Com a ilusão, que, no geral, costuma ter uma conotação negativa,também é importante trabalhar esses sentidos. Mais do que uma substância nociva, a ilusão talvez seja um componente essencial para amar, trabalhar, ser criativo.


No início da vida, por exemplo, Winnicott fala dessa ilusão como criação do mundo, que é proporcionada pela identificação das figuras de cuidado com as necessidades da criança. Esse elemento ilusório, aos poucos, vai se diluindo para dar lugar a uma relação mais objetiva com as pessoas e com o ambiente (o autor vai falar em objetos objetivamente percebidos).

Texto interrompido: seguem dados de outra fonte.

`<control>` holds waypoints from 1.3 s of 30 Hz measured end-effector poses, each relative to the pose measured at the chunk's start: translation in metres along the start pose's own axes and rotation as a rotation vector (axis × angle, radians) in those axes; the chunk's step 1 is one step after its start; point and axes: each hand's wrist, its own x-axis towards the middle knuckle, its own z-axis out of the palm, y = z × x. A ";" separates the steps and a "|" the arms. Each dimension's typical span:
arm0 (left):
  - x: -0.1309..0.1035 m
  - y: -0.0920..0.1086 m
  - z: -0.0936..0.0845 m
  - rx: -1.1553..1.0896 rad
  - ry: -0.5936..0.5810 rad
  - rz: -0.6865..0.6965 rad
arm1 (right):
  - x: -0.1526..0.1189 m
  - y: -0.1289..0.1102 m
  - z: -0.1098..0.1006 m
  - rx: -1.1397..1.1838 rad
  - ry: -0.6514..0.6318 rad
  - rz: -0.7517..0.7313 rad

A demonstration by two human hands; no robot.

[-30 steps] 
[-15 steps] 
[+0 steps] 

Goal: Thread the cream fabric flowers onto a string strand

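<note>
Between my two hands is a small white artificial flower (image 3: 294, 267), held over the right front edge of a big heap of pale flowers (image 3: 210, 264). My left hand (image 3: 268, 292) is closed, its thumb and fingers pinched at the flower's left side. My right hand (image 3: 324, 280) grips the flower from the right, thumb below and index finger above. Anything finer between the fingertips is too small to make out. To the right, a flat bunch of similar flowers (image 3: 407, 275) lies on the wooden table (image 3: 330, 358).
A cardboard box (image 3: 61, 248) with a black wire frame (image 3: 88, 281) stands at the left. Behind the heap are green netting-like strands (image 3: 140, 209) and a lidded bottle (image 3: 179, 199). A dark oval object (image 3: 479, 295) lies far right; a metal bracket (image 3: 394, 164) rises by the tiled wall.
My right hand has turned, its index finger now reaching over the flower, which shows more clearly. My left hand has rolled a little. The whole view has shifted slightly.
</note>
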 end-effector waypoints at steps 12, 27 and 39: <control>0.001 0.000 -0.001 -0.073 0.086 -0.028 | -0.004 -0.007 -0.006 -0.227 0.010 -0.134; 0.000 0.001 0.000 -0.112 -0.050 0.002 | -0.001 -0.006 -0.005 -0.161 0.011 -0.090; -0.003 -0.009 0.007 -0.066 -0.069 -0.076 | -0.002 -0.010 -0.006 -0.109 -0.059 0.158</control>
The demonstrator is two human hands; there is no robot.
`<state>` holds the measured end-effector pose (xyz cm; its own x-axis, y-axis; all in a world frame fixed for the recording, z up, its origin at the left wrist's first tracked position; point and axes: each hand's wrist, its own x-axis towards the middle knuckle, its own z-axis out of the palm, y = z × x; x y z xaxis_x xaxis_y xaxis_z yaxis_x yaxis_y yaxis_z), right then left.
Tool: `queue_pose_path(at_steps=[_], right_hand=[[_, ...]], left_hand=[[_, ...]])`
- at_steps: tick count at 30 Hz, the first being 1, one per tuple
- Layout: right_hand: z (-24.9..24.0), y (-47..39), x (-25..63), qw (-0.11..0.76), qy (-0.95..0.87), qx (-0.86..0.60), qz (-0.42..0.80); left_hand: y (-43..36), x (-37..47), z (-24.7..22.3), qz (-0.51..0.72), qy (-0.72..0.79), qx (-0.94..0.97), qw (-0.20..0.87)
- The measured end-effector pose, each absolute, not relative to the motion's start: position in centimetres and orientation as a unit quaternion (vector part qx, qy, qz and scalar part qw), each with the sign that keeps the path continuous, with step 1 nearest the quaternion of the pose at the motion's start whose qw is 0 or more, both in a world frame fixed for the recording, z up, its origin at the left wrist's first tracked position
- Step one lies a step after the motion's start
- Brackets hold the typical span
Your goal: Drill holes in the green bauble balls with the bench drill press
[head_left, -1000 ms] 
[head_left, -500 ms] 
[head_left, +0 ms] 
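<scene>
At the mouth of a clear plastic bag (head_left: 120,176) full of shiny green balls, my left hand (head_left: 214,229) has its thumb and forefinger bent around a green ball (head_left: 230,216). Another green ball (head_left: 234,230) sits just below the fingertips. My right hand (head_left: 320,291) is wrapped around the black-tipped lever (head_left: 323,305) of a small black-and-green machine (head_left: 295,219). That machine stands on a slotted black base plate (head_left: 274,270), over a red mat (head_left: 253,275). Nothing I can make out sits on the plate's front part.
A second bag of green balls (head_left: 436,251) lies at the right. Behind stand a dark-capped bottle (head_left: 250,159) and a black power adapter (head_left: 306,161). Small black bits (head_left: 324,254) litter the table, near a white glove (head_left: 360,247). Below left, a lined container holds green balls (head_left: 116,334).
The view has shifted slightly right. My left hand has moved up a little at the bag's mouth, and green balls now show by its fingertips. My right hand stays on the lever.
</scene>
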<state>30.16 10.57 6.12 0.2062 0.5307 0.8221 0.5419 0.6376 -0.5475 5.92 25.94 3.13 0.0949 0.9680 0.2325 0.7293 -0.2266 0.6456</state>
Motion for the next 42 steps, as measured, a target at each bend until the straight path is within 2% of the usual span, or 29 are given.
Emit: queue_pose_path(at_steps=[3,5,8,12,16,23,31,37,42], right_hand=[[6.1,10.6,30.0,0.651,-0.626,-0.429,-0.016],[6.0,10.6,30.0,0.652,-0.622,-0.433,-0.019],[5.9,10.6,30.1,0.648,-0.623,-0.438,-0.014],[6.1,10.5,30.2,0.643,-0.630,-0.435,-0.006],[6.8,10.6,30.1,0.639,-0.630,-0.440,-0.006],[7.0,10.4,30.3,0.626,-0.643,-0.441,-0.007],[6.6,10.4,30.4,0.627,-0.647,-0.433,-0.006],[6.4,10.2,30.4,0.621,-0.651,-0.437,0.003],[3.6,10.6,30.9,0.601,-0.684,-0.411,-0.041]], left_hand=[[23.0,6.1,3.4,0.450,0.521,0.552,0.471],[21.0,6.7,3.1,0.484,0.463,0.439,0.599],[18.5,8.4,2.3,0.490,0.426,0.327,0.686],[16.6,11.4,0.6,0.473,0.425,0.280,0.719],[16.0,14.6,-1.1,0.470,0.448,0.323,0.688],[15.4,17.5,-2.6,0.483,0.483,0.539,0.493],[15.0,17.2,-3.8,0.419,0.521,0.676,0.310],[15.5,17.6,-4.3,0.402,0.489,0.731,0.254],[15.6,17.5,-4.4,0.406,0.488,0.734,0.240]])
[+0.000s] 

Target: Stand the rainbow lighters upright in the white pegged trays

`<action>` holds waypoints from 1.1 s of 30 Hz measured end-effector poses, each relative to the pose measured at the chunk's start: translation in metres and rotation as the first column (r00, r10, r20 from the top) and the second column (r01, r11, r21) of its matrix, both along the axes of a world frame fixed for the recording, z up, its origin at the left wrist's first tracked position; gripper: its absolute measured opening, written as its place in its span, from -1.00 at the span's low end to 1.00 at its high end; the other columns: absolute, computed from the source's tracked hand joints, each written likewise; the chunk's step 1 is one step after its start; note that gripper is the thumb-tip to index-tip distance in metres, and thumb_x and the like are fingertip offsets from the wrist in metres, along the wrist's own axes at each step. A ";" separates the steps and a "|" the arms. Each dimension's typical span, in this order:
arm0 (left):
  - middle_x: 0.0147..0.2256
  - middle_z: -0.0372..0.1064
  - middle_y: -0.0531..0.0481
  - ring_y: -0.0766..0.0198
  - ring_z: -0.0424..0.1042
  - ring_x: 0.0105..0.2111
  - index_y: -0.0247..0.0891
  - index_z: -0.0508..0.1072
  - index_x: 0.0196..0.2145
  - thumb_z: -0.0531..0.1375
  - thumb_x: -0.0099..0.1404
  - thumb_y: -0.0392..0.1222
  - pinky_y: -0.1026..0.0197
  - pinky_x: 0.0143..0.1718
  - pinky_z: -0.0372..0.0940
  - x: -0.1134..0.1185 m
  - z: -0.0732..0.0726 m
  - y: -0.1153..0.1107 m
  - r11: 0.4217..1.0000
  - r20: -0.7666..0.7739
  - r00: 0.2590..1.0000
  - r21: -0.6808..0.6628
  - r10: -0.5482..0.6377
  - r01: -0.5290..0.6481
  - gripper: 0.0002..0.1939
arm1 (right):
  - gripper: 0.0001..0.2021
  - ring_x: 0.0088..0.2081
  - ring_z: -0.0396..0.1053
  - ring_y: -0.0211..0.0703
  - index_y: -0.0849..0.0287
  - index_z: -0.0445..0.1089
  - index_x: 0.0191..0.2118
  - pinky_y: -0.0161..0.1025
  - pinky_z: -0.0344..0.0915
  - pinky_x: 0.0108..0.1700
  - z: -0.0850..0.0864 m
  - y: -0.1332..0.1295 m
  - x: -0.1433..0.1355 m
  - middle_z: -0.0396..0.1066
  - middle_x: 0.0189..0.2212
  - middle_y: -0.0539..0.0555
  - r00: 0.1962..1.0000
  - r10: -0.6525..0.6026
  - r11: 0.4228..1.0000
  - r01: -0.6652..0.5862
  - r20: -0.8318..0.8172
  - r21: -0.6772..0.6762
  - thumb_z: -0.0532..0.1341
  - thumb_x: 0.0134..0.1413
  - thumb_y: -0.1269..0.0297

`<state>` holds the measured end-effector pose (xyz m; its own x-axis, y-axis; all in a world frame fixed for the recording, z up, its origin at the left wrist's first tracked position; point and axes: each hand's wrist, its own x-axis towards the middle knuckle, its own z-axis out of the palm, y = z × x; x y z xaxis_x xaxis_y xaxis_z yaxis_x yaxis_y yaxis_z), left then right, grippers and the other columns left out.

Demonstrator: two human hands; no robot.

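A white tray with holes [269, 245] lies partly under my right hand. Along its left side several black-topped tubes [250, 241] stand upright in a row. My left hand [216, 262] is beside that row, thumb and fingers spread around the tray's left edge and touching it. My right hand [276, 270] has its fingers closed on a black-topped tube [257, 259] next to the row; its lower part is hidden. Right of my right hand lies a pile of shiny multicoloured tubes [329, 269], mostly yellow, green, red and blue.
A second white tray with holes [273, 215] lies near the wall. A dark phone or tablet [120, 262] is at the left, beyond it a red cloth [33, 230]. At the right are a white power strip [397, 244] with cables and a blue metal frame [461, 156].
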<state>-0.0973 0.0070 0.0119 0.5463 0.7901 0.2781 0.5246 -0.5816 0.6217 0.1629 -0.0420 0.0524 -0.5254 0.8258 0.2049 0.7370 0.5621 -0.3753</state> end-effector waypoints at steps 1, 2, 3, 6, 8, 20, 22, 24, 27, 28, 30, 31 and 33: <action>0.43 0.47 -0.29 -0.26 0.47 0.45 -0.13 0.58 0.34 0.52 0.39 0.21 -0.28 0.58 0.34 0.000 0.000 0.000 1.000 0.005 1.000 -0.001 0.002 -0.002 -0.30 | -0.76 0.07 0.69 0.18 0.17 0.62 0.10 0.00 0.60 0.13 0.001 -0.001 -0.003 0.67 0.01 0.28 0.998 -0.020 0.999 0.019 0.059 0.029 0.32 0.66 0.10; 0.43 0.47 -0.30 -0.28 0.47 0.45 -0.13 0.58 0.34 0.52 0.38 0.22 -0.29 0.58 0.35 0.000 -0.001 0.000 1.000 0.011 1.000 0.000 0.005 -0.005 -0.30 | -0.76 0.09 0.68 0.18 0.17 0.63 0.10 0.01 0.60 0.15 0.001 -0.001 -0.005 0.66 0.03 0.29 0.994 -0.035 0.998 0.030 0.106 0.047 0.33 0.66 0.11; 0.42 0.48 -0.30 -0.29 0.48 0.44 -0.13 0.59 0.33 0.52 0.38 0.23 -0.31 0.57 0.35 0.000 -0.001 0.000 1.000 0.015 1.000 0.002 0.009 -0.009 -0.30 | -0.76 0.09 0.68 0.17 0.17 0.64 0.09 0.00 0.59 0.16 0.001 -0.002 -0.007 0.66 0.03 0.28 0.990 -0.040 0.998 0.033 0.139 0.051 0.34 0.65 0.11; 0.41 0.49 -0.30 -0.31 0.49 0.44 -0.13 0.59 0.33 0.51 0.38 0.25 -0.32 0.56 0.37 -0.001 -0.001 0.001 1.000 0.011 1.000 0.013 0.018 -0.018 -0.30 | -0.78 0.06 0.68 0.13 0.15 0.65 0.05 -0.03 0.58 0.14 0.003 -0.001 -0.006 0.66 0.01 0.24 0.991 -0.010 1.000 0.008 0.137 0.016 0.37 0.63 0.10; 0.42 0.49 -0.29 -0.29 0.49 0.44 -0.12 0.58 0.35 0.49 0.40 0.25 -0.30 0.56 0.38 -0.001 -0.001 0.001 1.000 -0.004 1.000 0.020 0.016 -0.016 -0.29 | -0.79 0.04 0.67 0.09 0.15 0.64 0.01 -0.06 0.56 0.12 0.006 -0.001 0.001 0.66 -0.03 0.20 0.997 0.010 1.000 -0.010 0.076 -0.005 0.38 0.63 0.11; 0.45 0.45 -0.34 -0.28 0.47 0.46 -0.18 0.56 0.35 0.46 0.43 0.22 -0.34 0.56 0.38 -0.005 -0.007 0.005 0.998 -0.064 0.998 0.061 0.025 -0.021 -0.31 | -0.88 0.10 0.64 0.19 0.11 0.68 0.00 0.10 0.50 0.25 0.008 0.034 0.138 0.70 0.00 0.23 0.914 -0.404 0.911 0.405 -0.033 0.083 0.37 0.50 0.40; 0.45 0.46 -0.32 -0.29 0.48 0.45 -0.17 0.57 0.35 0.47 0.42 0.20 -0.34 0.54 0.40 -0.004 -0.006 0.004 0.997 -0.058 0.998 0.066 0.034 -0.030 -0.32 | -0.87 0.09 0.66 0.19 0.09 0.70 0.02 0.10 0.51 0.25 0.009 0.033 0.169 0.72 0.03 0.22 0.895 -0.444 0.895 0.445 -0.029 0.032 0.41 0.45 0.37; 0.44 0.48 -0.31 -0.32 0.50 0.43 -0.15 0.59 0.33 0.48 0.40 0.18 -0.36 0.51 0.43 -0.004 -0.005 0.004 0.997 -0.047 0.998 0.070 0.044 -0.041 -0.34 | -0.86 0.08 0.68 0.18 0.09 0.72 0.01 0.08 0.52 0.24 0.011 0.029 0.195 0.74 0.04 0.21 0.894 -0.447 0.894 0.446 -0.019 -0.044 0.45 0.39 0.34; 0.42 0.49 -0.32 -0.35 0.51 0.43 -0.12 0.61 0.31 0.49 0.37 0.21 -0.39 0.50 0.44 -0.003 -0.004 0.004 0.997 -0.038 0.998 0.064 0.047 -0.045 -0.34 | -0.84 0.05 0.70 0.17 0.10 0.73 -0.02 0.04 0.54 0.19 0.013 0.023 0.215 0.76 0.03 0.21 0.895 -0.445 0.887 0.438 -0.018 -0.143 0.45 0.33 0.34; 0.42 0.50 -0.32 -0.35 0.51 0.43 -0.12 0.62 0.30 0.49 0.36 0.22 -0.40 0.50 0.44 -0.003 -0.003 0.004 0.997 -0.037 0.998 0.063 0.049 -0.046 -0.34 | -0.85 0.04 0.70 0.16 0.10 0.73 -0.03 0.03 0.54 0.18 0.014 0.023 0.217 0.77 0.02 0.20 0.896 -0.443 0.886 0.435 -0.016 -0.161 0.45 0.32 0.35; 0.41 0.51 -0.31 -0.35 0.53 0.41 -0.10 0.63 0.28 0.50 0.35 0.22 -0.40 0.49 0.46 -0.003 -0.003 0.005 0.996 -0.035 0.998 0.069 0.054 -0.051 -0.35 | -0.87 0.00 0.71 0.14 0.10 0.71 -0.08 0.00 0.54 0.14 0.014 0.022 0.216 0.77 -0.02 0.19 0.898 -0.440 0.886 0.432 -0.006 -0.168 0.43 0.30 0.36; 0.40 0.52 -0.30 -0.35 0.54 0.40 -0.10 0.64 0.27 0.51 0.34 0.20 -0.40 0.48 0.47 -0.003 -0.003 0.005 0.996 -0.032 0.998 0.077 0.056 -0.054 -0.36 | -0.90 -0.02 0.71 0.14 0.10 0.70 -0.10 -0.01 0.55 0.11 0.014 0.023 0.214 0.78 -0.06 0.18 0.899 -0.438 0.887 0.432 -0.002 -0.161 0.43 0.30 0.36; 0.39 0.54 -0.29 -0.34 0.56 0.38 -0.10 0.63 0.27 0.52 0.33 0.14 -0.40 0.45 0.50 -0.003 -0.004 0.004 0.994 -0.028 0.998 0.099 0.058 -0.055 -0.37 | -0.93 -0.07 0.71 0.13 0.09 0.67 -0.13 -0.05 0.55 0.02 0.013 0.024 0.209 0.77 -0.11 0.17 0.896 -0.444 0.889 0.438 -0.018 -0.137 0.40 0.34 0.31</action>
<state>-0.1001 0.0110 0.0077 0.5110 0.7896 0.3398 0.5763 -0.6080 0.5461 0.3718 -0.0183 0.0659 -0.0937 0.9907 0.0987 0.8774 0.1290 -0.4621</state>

No entanto, essa ilusão inicial seria essencial e, em parte, necessita de certa conservação. Há um tipo de ilusão mais defensiva, utilizada para mascarar situações que o sujeito não dá conta. A queda da ilusões defensiva costuma ser muito dolorida do ponto de vista psíquico. J.D. Nasio (psicanalista argentino), por exemplo, fala de um tipo de depressão que se trata, na verdade, de um "transtorno de desilusão", em que as alterações de humor são consequências dessas quedas: ilusão de ideais, de família, de sucesso (e quanto maior a ilusão, mais dura a queda poderia ser).


Mas há também uma ilusão propulsora e construtiva, que traz notícias do que há de mais original em cada um, como no verso do da poesia de Manoel de Barros: "Há histórias tão verdadeiras que às vezes parece que são inventadas". A ilusão, nesse contexto, pode ser mais uma possibilidade de abertura do que fechamento.